Sometimes the approach to an application is to focus on streamlining prosecution, reducing formalities, or minimizing fees. Other factors that are considered can be directed to critical aspects that, if not addressed, can lead to a total loss of all potential for patent rights in certain jurisdictions.
Today we address the latter. Some might argue that the topic below is the single greatest and most important advice for applications entering the US where the priority foreign application recites “means.”
Consider the example of a non-US priority application entering the US. Non-US drafters often recite means for performing a function, as the scope is considered broad - any means for performing the claimed function. This is more or less the approach that seems to be taken in Europe and Japan (EP and JP attorneys - please comment if you disagree!). See here, pages 3-4, for example. The US takes a more restrictive scope approach following 35 U.S.C. §112(f), which considers the scope as the corresponding structure in the specification and equivalents thereof. Much has been written on the difference in scope, but that is not the issue addressed here. Rather, the issue here is a much more deadly one. Because the US approach requires the scope to based on the structure in the specification (and equivalents thereof), the lack of disclosure of sufficient structure in the specification causes the means claim to lack written description and thus be invalid. Full stop.
Why would a patent application drafted by a competent non-US attorney ever have an important element of an invention described only as a means? Because, as noted above, this is a broad way to claim an element, especially when the element is a well-known element. As the invention may be directed to a combination of such a well-known element and other features, there is no need to describe well-known elements because everyone understands what is going on - everyone outside the US that is. In the US, this is a “gotcha”, as Citizen learned on appeal at the PTAB in 15/512,989.

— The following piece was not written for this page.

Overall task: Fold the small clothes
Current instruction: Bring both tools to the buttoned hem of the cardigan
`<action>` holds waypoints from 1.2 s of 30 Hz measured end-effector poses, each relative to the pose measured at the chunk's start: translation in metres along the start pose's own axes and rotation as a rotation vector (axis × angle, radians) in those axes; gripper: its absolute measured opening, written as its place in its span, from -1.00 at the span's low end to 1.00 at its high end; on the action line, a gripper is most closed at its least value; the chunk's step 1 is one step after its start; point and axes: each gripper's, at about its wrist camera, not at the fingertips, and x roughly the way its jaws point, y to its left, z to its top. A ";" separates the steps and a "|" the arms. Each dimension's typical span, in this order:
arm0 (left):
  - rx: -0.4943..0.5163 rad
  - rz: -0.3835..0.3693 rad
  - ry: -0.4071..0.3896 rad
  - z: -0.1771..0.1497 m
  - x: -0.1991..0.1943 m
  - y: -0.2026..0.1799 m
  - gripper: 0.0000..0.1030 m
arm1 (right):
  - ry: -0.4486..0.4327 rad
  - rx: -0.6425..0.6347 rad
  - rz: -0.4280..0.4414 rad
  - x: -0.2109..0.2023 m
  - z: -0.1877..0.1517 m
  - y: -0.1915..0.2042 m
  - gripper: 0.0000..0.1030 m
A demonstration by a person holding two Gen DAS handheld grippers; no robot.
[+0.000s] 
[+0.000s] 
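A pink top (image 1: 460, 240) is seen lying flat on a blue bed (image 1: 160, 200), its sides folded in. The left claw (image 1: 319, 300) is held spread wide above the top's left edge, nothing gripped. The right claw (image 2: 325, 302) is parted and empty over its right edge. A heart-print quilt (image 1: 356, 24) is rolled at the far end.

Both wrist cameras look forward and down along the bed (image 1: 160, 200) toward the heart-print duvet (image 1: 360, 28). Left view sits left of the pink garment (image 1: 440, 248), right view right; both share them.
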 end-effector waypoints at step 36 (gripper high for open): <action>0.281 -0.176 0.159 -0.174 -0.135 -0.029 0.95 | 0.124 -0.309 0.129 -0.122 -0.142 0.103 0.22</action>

Claim 1 of Citizen’s application is set forth below.
1. A machine tool comprising:
a workpiece holding unit to hold a workpiece;
a tool rest to hold a cutting tool for cutting the workpiece;
a feeding unit to feed the cutting tool toward the workpiece in a predetermined feeding direction via relative movement between the workpiece holding unit and the tool rest;
a vibration unit to relatively vibrate the workpiece holding unit and the tool rest so that the cutting tool is fed in the feeding direction while reciprocally vibrating in the feeding direction; and
a rotating unit to relatively rotate the workpiece and the cutting tool, the machine tool being capable of cutting the workpiece via the relative rotation between the workpiece and the cutting tool and via the feeding of the cutting tool toward the workpiece with the reciprocal vibration in the feeding direction, wherein the machine tool comprises an amplitude control unit to control an amplitude of the reciprocal vibration by the vibration unit, and the amplitude control unit is configured to reduce the amplitude of the reciprocal vibration by the vibration unit while the cutting tool is fed in the feeding direction when the cutting tool reaches a predetermined coordinate position on the workpiece specified in a particular move instruction to move the cutting tool in the feeding
direction.
The critical element on appeal was the “amplitude control unit to control an amplitude of the reciprocal vibration by the vibration unit.” The Examiner found that the specification did not adequately describe structure corresponding to the amplitude control unit. Citizen could not point to any structure in the specification and thus argued that the specification inherently described the corresponding structure because configuring “the control of a numerically controlled machine tool capable of imparting vibration to a tool rest to adjust the amplitude of vibration is obviously within the skill of any experienced numerical machine tool designer. Moreover, the capability of controlling vibration amplitude is inherent in almost any numerical control apparatus utilized in a machine tool having a vibration capability.”
It is not surprising that the PTAB agreed with the Examiner following US law. Specifically, the PTAB easily dismissed Citizen’s argument - “Appellant does not identify any specific disclosure in the Specification that one of ordinary skill in the art would understand to be structure corresponding to the vibration control unit.”
So why didn’t Citizen just delete that element from the claim? Because that structure was necessary to carry out one of the purportedly novel aspects of the invention - reducing the amplitude of the reciprocal vibration by the vibration unit while the cutting tool is fed in the feeding direction when the cutting tool reaches a predetermined coordinate position on the workpiece specified in a particular move instruction to move the cutting tool in the feeding direction. Deleting the amplitude control unit would have likely doomed the claim, just under another statutory provision.
So, when entering the US with means claims, the savvy drafter will do more than just delete the “means” - specifically they will make sure the specification discloses example structure. And if priority must be maintained, the original foreign application should also include such structure.